Summary: Lestrade arrives at 221b to deliver the most difficult news of his career - that John Watson won't be coming home. 


A/N: A prequel of sorts to "After the End," though can be read as a standalone one-shot. 

xxx

Lestrade stood on Baker Street, glaring stonily at the bronze number of 221B.

It seemed all he ever did was deliver bad news to this building.

He'd been on duty the morning that the Hudson case broke, ten years ago now. Three murders in Florida, all tied to a Londoner idiotic enough to commit them in a country that still allowed the death penalty. Lestrade had been the one assigned to deliver the news to the wife and take her statement. She had promptly sought the help of a drug-addicted university graduate with little more than the clothes on his back and a chip on his shoulder to get him through the day.

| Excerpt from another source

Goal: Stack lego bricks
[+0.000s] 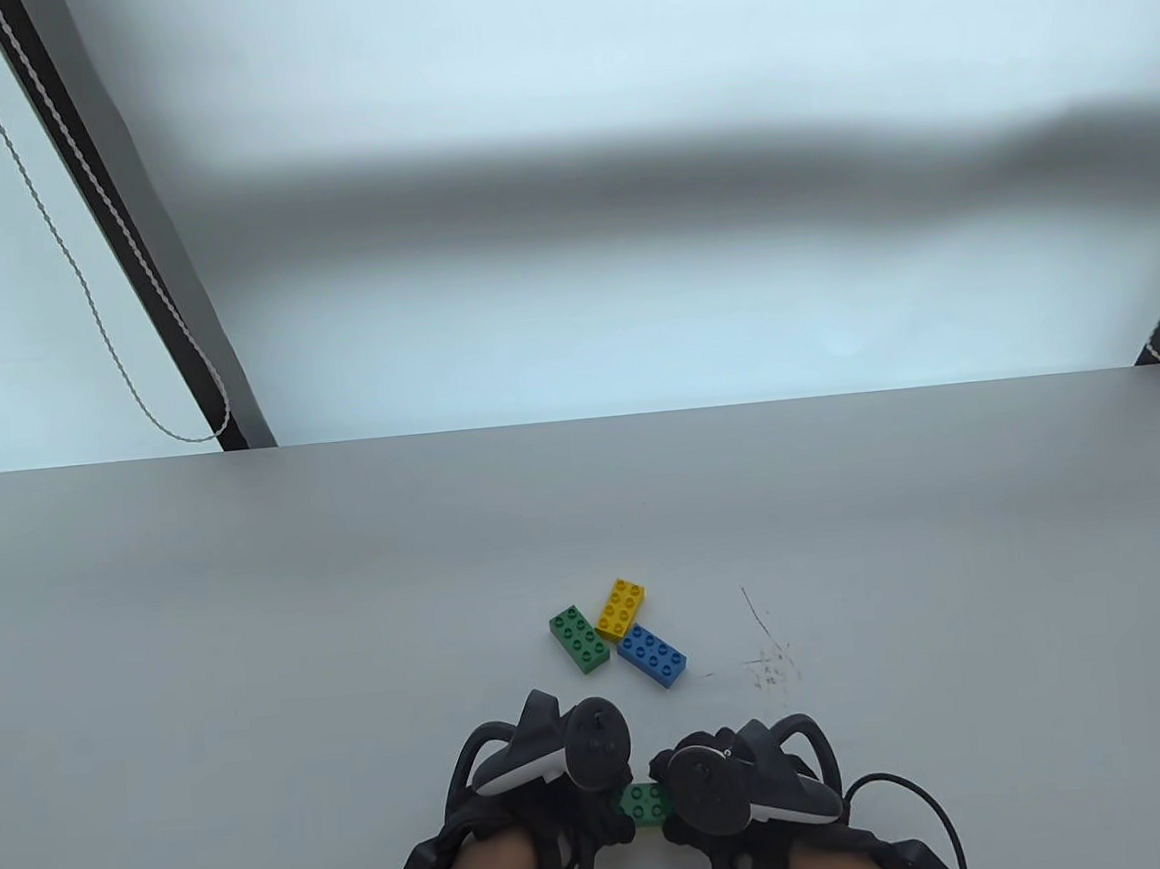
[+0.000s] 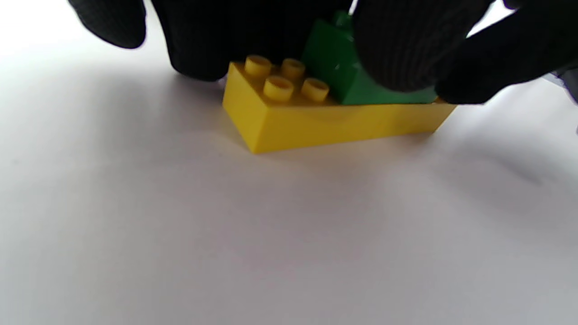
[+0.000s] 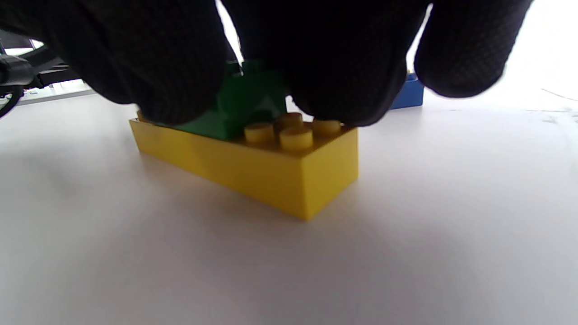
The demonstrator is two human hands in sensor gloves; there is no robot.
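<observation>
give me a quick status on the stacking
Left hand and right hand both on green brick, seating it on yellow brick. Three loose bricks beyond, nothing in the way.

A smooth light-grey table (image 1: 254,631) carries three loose rectangular plastic bricks clustered together: green (image 1: 578,640), yellow (image 1: 622,609) and blue (image 1: 652,656). Nearer the front edge, a long yellow plastic brick (image 2: 325,124) lies flat on it. Faint scratch marks (image 1: 768,655) show to the right.

Three loose bricks are seen mid-worktop (image 1: 252,601), touching: green brick (image 1: 578,640), yellow brick (image 1: 622,608), blue brick (image 1: 652,655). Nearer the front edge, a small green brick (image 1: 641,804) is flanked by L hand (image 1: 543,798) & R hand (image 1: 739,793). Scribble marks (image 1: 768,660) lie beside.
</observation>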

She wanted him to ensure her husband's execution.

What a pair they made.

Five years later he was pounding on the door of that building, hoping against hope that Mrs. Hudson was in and he wouldn't have to pick the lock. He'd lost his key - given to him by Sherlock because it saved him the hassle of having to break down the door whenever he wanted to see the detective and saved Sherlock (well, John, really) the cost of having to get a new door - in the chaos of the evening's events and was supporting a rattled, half-deaf detective; it was hardly conducive to breaking and entering.

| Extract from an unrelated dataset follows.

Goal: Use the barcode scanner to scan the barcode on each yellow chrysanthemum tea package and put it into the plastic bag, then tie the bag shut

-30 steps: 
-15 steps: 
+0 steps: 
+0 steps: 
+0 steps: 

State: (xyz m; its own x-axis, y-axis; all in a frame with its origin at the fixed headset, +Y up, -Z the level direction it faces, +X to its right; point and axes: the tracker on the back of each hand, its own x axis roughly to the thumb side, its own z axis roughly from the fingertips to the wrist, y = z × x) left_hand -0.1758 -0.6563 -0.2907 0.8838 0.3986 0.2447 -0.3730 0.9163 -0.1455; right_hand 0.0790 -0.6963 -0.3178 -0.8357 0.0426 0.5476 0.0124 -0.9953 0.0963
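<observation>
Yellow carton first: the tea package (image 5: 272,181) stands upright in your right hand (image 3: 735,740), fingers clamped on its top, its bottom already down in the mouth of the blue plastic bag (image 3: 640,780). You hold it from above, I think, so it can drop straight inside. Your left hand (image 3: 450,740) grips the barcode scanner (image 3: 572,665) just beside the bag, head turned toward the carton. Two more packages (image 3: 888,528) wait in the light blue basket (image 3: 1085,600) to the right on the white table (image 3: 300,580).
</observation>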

Mrs. Hudson had said nothing upon opening the door and to find the DI holding up her half-conscious and bloodied tenant; she hadn't needed to. The look in her eyes in the fraction of the second that they rested on Lestrade conveyed more than enough.

What news are you bringing me this time?

She held it together while they had wrestled the muddled detective upstairs and into a chair; her only outward sign of emotion was a tremulous, "Oh, Sherlock, look at you," uttered while stroking Sherlock's blood-matted curls. His glazed eyes roamed wildly around the flat; Lestrade could practically hear his teeth gnashing in frustration. He had been treated at the scene, pumped full of medicine to the point where he could hardly remember his own name and then released into Lestrade's care. The DI had not been able to stop them in time. Sherlock would rather bear the pain than lose control over his precious mind, and here was one thing that they both agreed on. Lestrade placed a hand on the back of Sherlock's neck, squeezing lightly, hoping at least the drugs would kick in soon and give him a semblance of peace.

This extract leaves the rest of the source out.